Application Virtualisation – This is a critical component to select the application that each user should have access to. Application layering is a tendency and the system images should be left as light as possible; perhaps only with the antivirus and few required patches installed. All other applications should be delivered through virtualisation. This will also reduce operational maintenance and number of re-compositions.
Smart Load Balancers -Load Balancers are smart enough to understand where the user is connecting from (home, Site A, Site B) and divert the connection to the closest datacentre.
Assuming array replication is in place and virtual applications are available across both datacentres, the users will always get the exact same working environment every time they connect to any of the desktops on any of the datacentres.
In some circumstances you may allow some desktop pools to be enabled and some disabled. This would be based on the number of travelling users in your organisation. However, in a DR situation all desktop pools would have to be enabled. This can be done manually or trough smart load balancers with ability to trigger action-scripts that could automatically enable the disabled DR pools from the secondary datacentre.

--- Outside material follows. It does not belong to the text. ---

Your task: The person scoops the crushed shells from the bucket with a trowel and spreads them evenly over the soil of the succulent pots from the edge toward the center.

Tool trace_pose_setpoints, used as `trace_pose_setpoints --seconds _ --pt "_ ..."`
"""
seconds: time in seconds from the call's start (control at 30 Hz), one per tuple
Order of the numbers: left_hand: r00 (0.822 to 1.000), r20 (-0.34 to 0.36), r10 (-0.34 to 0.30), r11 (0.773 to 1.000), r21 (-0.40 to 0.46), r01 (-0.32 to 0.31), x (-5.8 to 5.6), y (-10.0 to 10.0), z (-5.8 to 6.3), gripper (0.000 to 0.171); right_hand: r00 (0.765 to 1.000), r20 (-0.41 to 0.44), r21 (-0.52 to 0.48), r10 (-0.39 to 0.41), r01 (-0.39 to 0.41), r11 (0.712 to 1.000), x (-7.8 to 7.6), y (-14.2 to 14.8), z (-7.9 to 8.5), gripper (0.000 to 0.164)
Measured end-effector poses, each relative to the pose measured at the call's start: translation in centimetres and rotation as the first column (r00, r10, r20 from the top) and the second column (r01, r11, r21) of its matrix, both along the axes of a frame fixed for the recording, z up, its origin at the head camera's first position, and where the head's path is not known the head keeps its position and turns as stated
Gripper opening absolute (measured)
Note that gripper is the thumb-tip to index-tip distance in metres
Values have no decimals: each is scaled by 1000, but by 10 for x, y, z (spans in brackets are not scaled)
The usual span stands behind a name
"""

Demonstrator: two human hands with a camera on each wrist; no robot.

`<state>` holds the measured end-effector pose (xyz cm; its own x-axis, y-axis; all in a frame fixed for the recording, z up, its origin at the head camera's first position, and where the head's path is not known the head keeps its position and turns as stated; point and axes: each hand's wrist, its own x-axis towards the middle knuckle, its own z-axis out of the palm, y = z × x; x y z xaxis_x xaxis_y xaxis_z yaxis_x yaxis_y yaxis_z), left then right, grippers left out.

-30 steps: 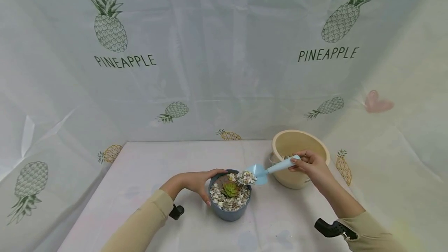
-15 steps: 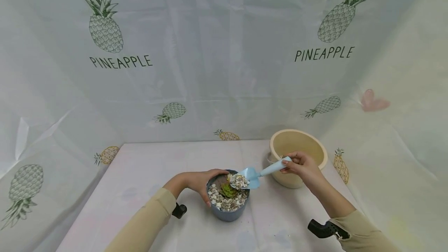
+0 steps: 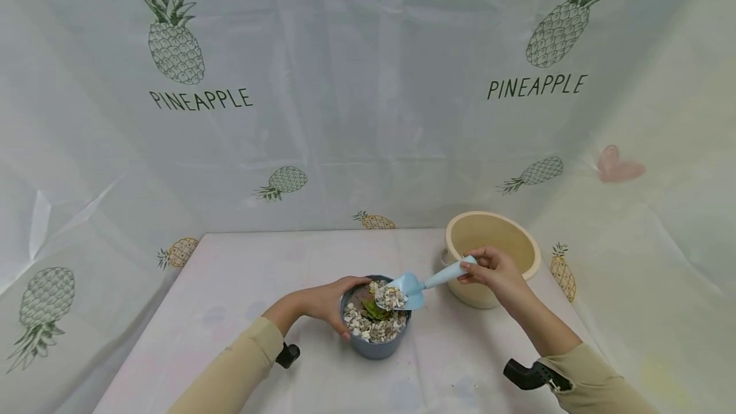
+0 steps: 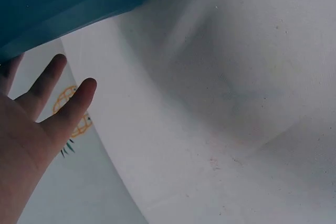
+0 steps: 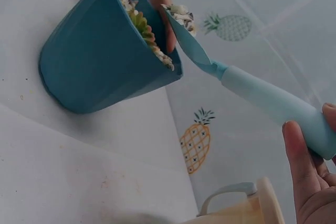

Another important point in this this scenario is that there is no DNS changes required should a DR event occur. Neither users need to be informed of any actions or changes on how they connect to their desktops. This is the true VMware View seamless DR.
All my DR scenarios assume that users do not have any information that need to be available on the secondary datacentre other than their profiles and redirected folder. However, in some circumstances users will necessitate dedicated desktops instead of Floating ones. I recommend treating these cases as an exception and maybe assigning those users to full-clones instead of linked-clones. My article DR for critical desktops in VMware View describe how full-clone virtual desktops can be replicated and reinstated on a secondary datacentre.